Data extract:
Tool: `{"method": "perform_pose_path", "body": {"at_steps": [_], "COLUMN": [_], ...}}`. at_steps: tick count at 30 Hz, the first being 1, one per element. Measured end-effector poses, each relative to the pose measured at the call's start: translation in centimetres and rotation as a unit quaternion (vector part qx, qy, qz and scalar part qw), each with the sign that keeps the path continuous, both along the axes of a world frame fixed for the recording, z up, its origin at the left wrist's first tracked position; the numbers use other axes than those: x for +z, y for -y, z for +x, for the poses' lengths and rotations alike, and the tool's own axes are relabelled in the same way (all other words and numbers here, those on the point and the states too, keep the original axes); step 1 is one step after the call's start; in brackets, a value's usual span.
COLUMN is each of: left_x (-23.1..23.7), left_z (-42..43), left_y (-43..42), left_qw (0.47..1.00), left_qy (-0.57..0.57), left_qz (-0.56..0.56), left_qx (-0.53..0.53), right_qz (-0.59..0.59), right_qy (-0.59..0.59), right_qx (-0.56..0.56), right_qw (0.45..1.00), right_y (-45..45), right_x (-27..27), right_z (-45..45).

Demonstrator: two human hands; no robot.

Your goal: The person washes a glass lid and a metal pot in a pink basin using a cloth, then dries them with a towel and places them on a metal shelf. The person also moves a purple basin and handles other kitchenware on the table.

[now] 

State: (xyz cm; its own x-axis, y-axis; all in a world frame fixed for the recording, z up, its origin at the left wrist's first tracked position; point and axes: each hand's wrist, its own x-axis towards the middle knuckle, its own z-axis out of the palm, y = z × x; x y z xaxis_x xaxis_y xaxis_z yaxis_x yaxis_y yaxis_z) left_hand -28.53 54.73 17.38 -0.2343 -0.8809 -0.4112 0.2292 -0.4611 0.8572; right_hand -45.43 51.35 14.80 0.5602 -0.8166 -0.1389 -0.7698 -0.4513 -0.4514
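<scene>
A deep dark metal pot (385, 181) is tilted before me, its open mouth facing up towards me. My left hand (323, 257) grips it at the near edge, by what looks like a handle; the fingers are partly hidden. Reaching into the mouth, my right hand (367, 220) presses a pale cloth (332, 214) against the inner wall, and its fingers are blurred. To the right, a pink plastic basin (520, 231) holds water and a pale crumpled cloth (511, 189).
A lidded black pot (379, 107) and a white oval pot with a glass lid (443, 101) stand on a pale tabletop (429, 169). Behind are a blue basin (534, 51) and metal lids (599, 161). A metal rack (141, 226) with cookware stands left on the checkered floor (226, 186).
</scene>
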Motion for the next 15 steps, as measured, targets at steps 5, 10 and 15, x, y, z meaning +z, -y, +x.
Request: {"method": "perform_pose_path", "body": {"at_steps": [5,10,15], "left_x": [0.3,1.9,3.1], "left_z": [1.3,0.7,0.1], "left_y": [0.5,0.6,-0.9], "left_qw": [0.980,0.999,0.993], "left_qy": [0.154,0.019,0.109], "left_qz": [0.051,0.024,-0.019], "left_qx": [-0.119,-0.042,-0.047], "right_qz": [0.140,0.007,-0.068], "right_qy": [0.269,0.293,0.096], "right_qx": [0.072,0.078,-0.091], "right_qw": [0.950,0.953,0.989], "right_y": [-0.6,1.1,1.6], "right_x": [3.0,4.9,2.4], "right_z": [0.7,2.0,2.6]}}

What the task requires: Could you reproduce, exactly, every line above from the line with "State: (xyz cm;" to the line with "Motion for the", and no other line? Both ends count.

Answer to the problem:
State: (xyz cm; its own x-axis, y-axis; all in a world frame fixed for the recording, z up, its origin at the left wrist's first tracked position; point and axes: each hand's wrist, its own x-axis towards the middle knuckle, its own z-axis out of the palm, y = z × x; x y z xaxis_x xaxis_y xaxis_z yaxis_x yaxis_y yaxis_z) left_hand -28.53 54.73 17.38 -0.2343 -0.8809 -0.4112 0.2292 -0.4611 0.8572; right_hand -45.43 51.35 14.80 0.5602 -0.8166 -0.1389 -0.7698 -0.4513 -0.4514
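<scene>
A deep dark metal pot (385, 181) is tilted before me, its open mouth facing up towards me. My left hand (323, 257) grips it at the near edge, by what looks like a handle; the fingers are partly hidden. Reaching into the mouth, my right hand (367, 220) presses a pale cloth (332, 214) against the inner wall, and its fingers are blurred. To the right, a pink plastic basin (520, 231) holds water and a pale crumpled cloth (511, 189).
A lidded black pot (379, 107) and a white oval pot with a glass lid (443, 101) stand on a pale tabletop (429, 169). Behind are a blue basin (534, 51) and metal lids (599, 161). A metal rack (141, 226) with cookware stands left on the checkered floor (226, 186).
</scene>
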Motion for the next 15 steps, as measured, targets at steps 5, 10 and 15, x, y, z meaning +z, -y, +x.

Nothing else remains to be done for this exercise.